◆ **How to complete this task**: Locate every line in the records below that holds the word "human" and return each one.

◆ **Records supplied**:
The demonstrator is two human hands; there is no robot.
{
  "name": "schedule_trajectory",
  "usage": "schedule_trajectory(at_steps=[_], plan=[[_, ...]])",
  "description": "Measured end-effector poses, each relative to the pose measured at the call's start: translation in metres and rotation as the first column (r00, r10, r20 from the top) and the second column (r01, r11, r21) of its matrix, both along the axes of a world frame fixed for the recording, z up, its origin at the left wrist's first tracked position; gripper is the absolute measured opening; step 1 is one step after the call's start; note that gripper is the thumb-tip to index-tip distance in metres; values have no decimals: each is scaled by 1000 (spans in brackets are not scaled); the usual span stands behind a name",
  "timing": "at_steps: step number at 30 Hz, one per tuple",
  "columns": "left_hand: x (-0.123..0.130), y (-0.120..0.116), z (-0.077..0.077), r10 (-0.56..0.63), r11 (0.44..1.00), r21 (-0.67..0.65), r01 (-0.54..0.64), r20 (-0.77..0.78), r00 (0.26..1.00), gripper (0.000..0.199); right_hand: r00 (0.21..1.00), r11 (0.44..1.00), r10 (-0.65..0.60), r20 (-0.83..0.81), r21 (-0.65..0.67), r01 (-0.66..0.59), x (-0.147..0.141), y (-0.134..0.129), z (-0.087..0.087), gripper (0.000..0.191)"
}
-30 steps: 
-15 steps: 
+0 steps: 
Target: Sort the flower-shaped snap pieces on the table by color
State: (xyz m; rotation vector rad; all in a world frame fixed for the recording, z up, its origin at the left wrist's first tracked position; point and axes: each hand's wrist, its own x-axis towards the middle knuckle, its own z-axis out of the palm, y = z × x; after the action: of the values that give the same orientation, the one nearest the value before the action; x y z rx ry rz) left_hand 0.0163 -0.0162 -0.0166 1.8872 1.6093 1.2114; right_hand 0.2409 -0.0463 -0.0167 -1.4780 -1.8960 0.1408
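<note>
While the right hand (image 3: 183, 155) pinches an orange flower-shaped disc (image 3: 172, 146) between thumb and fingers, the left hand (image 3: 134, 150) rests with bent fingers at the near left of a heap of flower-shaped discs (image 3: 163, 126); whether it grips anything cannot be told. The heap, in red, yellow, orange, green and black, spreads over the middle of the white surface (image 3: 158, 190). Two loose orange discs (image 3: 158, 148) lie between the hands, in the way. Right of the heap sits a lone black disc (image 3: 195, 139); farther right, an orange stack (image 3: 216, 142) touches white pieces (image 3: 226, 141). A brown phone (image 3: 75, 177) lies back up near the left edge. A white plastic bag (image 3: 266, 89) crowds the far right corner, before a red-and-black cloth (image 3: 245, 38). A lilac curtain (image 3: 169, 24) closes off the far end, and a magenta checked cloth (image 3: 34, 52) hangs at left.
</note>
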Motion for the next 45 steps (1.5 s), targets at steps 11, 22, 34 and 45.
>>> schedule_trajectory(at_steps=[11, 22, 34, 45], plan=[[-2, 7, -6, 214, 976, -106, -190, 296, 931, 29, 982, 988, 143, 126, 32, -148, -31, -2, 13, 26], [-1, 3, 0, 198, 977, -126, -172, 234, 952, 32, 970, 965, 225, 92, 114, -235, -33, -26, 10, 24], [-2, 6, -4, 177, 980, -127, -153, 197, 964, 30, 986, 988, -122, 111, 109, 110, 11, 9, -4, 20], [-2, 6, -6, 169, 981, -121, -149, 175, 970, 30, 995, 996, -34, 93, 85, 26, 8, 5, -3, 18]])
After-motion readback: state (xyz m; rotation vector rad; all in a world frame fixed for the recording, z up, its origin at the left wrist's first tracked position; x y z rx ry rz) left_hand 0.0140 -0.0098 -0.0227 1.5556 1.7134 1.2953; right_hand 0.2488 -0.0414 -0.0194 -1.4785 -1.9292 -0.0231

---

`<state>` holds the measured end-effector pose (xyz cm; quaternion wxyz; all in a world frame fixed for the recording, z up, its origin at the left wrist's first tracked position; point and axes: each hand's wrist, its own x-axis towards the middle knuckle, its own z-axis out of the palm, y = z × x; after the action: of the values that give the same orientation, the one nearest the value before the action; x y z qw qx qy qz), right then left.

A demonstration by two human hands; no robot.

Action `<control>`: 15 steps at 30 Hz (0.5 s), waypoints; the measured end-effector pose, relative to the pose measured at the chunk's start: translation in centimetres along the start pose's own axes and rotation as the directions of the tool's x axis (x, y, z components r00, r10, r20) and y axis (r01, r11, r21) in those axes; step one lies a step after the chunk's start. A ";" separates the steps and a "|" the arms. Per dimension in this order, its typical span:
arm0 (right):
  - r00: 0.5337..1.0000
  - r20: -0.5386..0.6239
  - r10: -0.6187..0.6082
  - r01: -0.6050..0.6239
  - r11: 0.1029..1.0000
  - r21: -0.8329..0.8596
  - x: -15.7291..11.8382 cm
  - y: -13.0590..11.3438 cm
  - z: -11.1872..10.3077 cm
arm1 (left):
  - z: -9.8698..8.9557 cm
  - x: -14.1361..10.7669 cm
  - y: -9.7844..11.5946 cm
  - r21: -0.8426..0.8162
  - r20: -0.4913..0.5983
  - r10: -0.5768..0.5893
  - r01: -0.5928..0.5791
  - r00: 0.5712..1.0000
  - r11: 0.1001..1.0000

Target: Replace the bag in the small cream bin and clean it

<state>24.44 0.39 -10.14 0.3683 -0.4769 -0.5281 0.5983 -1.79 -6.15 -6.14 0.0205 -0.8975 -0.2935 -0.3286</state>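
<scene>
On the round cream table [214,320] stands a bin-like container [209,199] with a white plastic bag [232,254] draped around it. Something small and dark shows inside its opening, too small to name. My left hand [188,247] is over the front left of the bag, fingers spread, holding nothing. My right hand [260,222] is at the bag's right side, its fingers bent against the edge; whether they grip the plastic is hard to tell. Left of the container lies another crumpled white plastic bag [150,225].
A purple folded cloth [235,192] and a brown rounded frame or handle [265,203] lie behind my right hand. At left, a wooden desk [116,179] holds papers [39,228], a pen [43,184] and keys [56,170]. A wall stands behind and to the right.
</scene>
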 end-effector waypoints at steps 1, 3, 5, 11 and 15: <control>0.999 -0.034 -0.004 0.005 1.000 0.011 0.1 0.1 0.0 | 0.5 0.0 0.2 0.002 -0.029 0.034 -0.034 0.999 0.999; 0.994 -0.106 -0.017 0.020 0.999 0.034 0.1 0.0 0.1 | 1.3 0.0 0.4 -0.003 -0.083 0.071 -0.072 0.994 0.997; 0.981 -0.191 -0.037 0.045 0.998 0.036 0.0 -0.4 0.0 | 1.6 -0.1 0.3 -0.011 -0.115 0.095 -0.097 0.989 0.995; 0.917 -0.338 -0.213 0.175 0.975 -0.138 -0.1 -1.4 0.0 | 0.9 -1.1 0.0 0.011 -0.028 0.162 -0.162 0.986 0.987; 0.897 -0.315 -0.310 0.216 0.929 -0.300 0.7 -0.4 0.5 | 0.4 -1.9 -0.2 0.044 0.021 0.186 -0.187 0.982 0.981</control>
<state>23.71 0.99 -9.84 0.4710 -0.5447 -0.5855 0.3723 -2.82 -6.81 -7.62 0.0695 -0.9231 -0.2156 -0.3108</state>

◆ **Solution**:
The demonstrator is two human hands; there is no robot.
A demonstration by two human hands; no robot.

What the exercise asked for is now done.